= Seasilver =

Dietary supplement

Seasilver is the trademarked name of a commercial dietary supplement produced and sold by the companies Seasilver USA, Inc. and Americaloe, Inc.

The product was promoted with the false claim that it could "cure 650 diseases", resulting in the prosecution of the companies' owners.

==Corporate history==
Seasilver USA, Inc. was founded in 1992,
and ceased operating at the end of 2006.
Americaloe, Inc. was founded in Nevada in 1997.

===Lawsuit===
In 2002 the US Food and Drug Administration sent a warning letter to the product's promoters for making unsubstantied health claims.
On June 12, 2003, the FDA and FTC lodged a complaint that the two companies and their owners, Jason and Bela Berkes, had misled their customers with claims that Seasilver cured 650 diseases, including AIDS and some types of cancer.
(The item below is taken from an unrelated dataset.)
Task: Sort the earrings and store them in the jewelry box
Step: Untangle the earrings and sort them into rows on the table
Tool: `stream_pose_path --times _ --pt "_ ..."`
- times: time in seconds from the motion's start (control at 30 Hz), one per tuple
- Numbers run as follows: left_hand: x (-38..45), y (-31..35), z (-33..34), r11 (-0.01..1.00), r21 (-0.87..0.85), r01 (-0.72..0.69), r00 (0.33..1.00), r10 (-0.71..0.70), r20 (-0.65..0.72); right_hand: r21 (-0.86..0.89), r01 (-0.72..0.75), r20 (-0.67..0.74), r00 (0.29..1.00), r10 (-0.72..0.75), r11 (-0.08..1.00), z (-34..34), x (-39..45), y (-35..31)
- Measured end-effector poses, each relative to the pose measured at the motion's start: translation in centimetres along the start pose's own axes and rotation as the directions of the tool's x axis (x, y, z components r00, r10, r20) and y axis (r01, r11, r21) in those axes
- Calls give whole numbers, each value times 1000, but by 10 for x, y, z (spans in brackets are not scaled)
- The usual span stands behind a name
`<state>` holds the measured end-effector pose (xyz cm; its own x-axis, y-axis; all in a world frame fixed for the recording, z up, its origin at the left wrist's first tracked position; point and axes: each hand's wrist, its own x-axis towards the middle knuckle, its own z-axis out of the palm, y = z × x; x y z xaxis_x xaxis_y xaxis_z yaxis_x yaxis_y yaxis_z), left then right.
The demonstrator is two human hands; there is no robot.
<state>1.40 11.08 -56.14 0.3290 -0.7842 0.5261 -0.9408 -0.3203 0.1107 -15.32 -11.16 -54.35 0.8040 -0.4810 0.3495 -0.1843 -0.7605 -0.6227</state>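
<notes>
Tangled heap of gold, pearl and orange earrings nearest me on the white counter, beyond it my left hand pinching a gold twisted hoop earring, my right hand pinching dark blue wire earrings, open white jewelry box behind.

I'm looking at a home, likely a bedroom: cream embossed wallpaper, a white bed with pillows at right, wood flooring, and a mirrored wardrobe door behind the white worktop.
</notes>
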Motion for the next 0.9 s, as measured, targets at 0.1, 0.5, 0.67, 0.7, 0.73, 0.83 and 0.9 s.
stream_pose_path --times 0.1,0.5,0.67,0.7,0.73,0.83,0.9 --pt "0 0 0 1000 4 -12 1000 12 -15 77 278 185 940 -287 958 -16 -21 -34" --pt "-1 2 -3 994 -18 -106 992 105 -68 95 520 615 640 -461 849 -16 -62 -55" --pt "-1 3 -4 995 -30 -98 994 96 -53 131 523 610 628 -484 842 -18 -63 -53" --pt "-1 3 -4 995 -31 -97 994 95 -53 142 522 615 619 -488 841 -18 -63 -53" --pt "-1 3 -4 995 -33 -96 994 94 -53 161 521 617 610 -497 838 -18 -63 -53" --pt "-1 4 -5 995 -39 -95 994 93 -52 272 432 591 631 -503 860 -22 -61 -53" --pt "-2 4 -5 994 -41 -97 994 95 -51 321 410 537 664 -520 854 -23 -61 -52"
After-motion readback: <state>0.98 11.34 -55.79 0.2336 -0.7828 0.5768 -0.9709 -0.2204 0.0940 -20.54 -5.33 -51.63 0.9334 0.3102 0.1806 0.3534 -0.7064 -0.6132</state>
In 2003 US$5.6 million worth of product was seized by the FDA and on March 4, 2004, the companies and their owners agreed to pay $3 million in six months as redress to their customers, to destroy the stocks of product, and to avoid making misleading statements to settle the FTC's complaint. They could still sell Seasilver, as long as any claims were supported by sufficient proof. If they did not pay the $3 million, they would have to pay the full $120 million judgement. The FTC found that the claims that the products were "clinically proven to treat or cure 650 diseases, including cancer and AIDS, and cause rapid, substantial and permanent weight loss without dieting" were false and could not be substantiated.
This was upheld by a federal judge in June 2006; the company was required to pay a penalty of $120 million because they had paid less than one-third of the required $3 million to refund customers.
Following non-payment and a failed appeal, the full fine of $120 million was re-affirmed by a ruling of the Ninth Circuit Court of Appeals on April 10, 2008.

==Product==
The Seasilver product was made of a variety of ingredients including pau d'arco, cranberry fruits and aloe.
It was a liquid supplement which was sold through a network marketing arrangement.
It was priced at $39.95 for a 32-oz bottle.
Before the legal action, Seasilver USA publicly stated that they made annual profits of $180 million from Seasilver.

===Health claims===
In their initial complaint letter on April 3, 2002, the FDA identified the following disease claims which were made for Seasilver:
- Balance Blood Sugar - Hypoglycemia and Diabetes
- Relief From All Inflammatory Conditions - Arthritis/Sports Injuries
- Provides Allergy Relief
- Reduce Risk of Heart Disease
- Reduces Risk of Stroke
- Reduces Risk of Cancer
- anti-bacterial, anti-fungal, anti-viral, anti-parasitic...properties
- anti-tumor
- for all types of inflammation, bums [sic] and wounds
- Anti-Diabetic
- Anti-Bacterial/Anti-Viral/Anti-fungal
- Anti-Ulcerogenic

===Health effect===
According to the Memorial Sloan Kettering Cancer Center, "no studies have shown the efficacy of this costly product", and Quackwatch say there is "no logical reason to use the product".
FDA Commissioner Mark McClellan described it as "intolerable health fraud ... that preys on consumers and patients by selling worthless dietary supplements as cures for serious and chronic diseases and conditions."